Мы наслаждались каждым днем пребывания вместе. Я не мог остаться с ней, потому что, в конце концов, душа современного человека не вынесла бы медленного прозябания в тиши средневековых месяцев. Даже современные западники стараются вырваться в Россию, чтобы посидеть в компании, напиться, покричать вволю, дать кому-нибудь по физиономии и получить ответный удар в торец, выгнать из себя оскомину цивилизации, чтобы потом вернуться в свой мир и быть чопорным и солидным западником, строго соблюдающим созданный дубиной добропорядочный образ жизни.

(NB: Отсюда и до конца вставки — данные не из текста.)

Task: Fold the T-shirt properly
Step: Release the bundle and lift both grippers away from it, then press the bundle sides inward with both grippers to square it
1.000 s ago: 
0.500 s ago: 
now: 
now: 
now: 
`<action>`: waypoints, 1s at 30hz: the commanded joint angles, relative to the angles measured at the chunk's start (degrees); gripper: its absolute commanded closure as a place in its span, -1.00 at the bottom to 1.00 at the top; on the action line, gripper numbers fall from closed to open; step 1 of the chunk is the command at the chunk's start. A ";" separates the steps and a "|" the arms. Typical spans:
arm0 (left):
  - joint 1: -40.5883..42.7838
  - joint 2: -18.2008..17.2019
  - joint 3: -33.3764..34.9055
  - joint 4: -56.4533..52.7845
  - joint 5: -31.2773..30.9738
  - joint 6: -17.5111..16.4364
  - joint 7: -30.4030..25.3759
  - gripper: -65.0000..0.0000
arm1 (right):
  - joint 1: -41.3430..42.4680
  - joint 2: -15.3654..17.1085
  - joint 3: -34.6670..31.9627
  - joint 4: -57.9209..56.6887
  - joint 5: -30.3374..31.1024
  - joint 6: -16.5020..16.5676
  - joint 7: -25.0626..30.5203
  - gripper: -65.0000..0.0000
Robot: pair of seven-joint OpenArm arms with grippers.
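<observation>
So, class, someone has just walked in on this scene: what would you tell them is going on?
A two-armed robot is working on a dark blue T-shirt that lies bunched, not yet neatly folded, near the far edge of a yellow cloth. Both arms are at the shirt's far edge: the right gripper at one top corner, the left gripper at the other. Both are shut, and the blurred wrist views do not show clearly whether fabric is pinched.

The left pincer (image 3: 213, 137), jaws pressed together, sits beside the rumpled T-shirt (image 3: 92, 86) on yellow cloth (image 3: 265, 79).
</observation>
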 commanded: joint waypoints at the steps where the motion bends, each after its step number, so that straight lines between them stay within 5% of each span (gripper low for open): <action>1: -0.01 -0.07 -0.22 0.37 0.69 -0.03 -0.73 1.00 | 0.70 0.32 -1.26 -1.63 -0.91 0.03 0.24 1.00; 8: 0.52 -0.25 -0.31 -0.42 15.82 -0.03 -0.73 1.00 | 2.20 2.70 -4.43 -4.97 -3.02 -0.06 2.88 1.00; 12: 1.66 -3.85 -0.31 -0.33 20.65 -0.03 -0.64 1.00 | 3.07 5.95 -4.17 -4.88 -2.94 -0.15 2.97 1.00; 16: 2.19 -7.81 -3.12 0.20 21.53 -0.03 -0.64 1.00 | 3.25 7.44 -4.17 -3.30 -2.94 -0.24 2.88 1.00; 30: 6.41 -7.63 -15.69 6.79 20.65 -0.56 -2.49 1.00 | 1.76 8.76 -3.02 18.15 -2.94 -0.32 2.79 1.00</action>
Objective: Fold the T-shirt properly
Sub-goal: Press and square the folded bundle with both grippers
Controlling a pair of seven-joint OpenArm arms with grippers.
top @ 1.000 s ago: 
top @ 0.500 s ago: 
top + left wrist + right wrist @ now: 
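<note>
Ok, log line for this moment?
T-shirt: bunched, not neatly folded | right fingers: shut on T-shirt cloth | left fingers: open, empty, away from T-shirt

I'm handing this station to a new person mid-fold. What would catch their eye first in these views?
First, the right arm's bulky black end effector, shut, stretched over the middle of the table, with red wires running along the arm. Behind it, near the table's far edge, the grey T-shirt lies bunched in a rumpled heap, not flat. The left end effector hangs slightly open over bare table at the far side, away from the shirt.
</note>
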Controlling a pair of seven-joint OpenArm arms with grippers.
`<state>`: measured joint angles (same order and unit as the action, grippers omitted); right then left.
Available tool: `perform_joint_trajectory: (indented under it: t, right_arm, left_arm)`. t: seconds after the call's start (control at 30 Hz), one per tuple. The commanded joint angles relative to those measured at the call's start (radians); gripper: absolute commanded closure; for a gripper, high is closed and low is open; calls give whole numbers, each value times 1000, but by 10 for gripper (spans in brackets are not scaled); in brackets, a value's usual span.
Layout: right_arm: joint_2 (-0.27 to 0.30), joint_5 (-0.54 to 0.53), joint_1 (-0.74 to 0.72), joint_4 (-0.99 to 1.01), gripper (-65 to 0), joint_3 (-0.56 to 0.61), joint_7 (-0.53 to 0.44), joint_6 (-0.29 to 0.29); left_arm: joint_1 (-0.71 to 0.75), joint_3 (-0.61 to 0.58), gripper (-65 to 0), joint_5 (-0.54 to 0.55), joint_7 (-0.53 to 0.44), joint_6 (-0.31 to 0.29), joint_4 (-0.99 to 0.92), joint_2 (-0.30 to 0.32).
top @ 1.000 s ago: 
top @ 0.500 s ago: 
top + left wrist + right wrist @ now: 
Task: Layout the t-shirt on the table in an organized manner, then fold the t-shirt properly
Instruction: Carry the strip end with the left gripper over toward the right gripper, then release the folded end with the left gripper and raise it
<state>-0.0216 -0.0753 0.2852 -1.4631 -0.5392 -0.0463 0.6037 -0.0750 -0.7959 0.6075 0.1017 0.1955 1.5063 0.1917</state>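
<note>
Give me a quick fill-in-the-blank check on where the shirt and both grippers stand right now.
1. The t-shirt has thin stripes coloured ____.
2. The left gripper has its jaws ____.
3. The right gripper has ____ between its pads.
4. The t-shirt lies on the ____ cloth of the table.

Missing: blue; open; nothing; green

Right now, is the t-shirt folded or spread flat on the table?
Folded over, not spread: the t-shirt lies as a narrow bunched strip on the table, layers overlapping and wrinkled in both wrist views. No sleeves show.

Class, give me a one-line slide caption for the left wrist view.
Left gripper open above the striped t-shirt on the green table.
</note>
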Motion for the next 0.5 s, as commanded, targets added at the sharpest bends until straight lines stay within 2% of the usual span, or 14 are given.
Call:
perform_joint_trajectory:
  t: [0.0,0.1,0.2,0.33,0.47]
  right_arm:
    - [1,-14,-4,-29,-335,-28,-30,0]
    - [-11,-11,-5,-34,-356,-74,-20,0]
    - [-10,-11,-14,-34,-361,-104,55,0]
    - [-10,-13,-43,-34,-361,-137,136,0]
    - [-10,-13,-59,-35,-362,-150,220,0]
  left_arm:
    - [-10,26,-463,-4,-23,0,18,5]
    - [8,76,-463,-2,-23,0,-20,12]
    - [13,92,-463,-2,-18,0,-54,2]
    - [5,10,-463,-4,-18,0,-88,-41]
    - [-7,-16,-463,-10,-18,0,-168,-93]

— Ты когда уйдешь? — спросила меня Елизавета, лежа на моей груди и перебирая волосинки моих усов.
— Скоро и я сделаю так, чтобы мое пребывание здесь казалось сном, — сказал я, обнимая ее, — закрывай глаза и спи. Пусть тебе снится наша гонка в лесу и домик, который соединил нас с тобой навсегда.
Она улыбнулась и закрыла глаза.
С первыми петухами я встал. Оделся в свою обычную одежду, проверил документы, деньги, вышел на улицу, выбросил в кусты крапивы оставшийся без патронов пистолет, все другие современные железки и крутанул перстень на три с половиной оборота вправо.
Заскрипели ворота. Мой старый знакомец верхом выгонял своих лошадей в загон у усадьбы.
— Привет, закончились ваши игры? — спросил он меня.
— Закончились. Оказия не случится до города? — поинтересовался я у него.
— Я сегодня еду в город, подкину по пути. А где ваша лошадь? — спросил он.
— Убежала, — сказал я, — если прибежит, то считайте ее снова своей.
— Спасибо. Тут на днях вы нам привиделись. Стояли мы с милицией, с соседнего хутора мой одноклассник в милиции работает, и тут появляетесь вы, весь в крови, со шпагой в одной руке и с пистолетом в другой. Пока Пашка свой пистолет доставал, вы и исчезли. Да и выпили-то мы по чуть-чуть, на работе ведь все. Покарзилось, — сказал хозяин хутора.
— Покарзилось, а кто был самым первым хозяином хутора? — спросил я.
— Говорят, какой-то французский граф с русской фамилией, то ли Русин, то ли Росин, — сказал хозяин, — идите в дом, хозяйка молоком с хлебом покормит, — и он погнал дальше лошадей.
Я пошел в дом, откуда доносился звук работающего телевизора и голос Познера: "Вот такие времена".